* **Problem description**:
Each word in the data below should be copied exactly; the images should not.

Excerpts from a dataset:
====

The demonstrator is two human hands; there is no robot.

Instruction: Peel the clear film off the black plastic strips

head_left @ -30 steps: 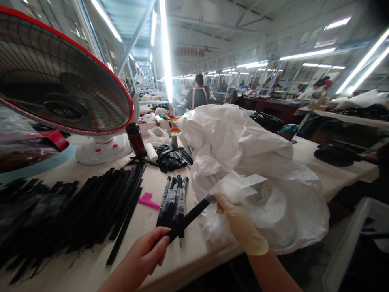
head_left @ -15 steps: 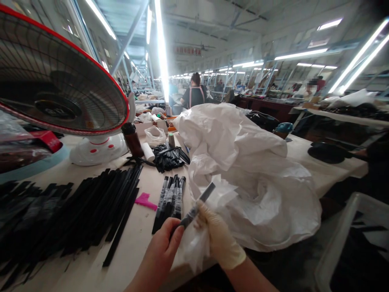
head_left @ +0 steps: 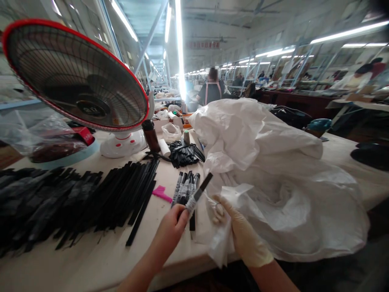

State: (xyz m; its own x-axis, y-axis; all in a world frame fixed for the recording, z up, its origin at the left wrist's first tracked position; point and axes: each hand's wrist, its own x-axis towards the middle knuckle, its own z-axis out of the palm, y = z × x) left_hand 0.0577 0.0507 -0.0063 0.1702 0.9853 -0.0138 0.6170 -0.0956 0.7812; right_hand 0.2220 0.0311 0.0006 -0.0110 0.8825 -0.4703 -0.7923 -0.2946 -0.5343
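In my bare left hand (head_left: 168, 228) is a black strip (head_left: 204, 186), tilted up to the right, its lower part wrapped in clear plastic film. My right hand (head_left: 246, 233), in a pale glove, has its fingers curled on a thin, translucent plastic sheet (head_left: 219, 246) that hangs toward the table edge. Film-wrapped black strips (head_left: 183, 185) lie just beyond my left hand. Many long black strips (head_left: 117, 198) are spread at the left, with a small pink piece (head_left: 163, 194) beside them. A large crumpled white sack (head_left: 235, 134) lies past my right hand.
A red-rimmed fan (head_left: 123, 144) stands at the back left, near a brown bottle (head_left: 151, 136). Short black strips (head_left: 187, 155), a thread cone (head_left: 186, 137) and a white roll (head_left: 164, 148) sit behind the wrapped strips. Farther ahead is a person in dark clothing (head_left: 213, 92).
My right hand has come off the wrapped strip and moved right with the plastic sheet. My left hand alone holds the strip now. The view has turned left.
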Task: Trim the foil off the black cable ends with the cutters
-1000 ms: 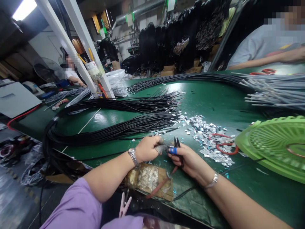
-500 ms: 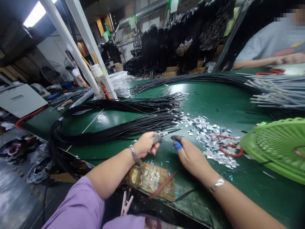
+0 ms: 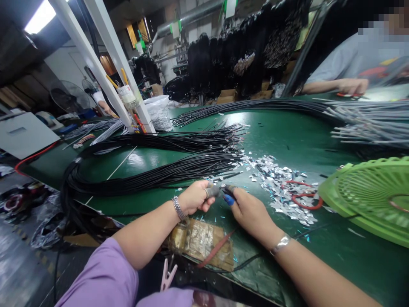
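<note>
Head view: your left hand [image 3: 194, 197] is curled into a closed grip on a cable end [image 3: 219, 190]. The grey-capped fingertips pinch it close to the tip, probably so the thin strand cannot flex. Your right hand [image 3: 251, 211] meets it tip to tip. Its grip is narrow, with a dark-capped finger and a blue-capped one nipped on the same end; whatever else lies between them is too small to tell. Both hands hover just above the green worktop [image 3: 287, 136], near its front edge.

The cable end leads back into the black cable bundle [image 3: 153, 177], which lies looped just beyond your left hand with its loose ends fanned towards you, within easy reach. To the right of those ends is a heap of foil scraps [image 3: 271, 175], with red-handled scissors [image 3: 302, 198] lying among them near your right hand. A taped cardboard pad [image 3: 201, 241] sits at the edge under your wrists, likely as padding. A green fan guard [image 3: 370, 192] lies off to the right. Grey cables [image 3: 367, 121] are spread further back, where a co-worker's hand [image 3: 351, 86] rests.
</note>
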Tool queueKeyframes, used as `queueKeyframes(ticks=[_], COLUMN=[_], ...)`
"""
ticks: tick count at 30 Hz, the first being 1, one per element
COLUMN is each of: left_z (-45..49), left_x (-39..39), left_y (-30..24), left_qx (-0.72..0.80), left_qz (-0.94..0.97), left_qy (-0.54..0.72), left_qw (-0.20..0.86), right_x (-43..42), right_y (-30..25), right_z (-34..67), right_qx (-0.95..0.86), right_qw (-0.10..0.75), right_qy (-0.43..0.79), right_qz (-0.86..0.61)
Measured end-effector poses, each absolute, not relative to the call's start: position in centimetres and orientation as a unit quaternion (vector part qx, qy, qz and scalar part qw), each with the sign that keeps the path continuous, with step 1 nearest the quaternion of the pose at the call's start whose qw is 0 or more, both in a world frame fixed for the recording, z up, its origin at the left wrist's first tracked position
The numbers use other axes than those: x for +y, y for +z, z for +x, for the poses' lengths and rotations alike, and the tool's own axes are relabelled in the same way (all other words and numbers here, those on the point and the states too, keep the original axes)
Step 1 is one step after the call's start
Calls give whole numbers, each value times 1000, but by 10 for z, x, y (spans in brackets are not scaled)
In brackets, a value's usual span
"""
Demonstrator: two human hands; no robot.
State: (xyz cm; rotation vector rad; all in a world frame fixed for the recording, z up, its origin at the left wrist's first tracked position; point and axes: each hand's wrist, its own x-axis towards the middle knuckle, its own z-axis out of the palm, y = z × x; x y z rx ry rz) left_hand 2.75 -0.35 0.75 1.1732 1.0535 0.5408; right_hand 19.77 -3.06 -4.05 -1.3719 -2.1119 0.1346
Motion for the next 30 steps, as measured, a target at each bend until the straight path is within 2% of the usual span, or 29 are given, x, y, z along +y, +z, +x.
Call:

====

* **Reply to the task**:
The demonstrator is two human hands; there is no robot.

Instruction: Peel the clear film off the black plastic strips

head_left @ -30 steps: 
head_left @ -15 steps: 
head_left @ +0 steps: 

State: (xyz m; its own x-axis, y-axis; all in a world frame fixed for the recording, z up, its origin at the left wrist's first tracked position; point and axes: each hand's wrist, its own x-axis towards the middle knuckle, its own z-axis out of the palm, y = z × x) left_hand 0.0577 0.0507 -0.0063 0.1702 0.9853 -0.0138 0.6170 -0.0956 0.7812; right_hand 0.2220 0.0311 0.0006 -0.0110 0.8825 -0.4703 -0.7923 -0.2946 -0.5343
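In my bare left hand (head_left: 168, 228) is a black strip (head_left: 204, 186), tilted up to the right, its lower part wrapped in clear plastic film. My right hand (head_left: 246, 233), in a pale glove, has its fingers curled on a thin, translucent plastic sheet (head_left: 219, 246) that hangs toward the table edge. Film-wrapped black strips (head_left: 183, 185) lie just beyond my left hand. Many long black strips (head_left: 117, 198) are spread at the left, with a small pink piece (head_left: 163, 194) beside them. A large crumpled white sack (head_left: 235, 134) lies past my right hand.
A red-rimmed fan (head_left: 123, 144) stands at the back left, near a brown bottle (head_left: 151, 136). Short black strips (head_left: 187, 155), a thread cone (head_left: 186, 137) and a white roll (head_left: 164, 148) sit behind the wrapped strips. Farther ahead is a person in dark clothing (head_left: 213, 92).
My right hand has come off the wrapped strip and moved right with the plastic sheet. My left hand alone holds the strip now. The view has turned left.
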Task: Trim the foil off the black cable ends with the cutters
-1000 ms: 
-500 ms: 
+0 ms: 
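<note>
Head view: your left hand [image 3: 194, 197] is curled into a closed grip on a cable end [image 3: 219, 190]. The grey-capped fingertips pinch it close to the tip, probably so the thin strand cannot flex. Your right hand [image 3: 251, 211] meets it tip to tip. Its grip is narrow, with a dark-capped finger and a blue-capped one nipped on the same end; whatever else lies between them is too small to tell. Both hands hover just above the green worktop [image 3: 287, 136], near its front edge.

The cable end leads back into the black cable bundle [image 3: 153, 177], which lies looped just beyond your left hand with its loose ends fanned towards you, within easy reach. To the right of those ends is a heap of foil scraps [image 3: 271, 175], with red-handled scissors [image 3: 302, 198] lying among them near your right hand. A taped cardboard pad [image 3: 201, 241] sits at the edge under your wrists, likely as padding. A green fan guard [image 3: 370, 192] lies off to the right. Grey cables [image 3: 367, 121] are spread further back, where a co-worker's hand [image 3: 351, 86] rests.
</note>
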Tool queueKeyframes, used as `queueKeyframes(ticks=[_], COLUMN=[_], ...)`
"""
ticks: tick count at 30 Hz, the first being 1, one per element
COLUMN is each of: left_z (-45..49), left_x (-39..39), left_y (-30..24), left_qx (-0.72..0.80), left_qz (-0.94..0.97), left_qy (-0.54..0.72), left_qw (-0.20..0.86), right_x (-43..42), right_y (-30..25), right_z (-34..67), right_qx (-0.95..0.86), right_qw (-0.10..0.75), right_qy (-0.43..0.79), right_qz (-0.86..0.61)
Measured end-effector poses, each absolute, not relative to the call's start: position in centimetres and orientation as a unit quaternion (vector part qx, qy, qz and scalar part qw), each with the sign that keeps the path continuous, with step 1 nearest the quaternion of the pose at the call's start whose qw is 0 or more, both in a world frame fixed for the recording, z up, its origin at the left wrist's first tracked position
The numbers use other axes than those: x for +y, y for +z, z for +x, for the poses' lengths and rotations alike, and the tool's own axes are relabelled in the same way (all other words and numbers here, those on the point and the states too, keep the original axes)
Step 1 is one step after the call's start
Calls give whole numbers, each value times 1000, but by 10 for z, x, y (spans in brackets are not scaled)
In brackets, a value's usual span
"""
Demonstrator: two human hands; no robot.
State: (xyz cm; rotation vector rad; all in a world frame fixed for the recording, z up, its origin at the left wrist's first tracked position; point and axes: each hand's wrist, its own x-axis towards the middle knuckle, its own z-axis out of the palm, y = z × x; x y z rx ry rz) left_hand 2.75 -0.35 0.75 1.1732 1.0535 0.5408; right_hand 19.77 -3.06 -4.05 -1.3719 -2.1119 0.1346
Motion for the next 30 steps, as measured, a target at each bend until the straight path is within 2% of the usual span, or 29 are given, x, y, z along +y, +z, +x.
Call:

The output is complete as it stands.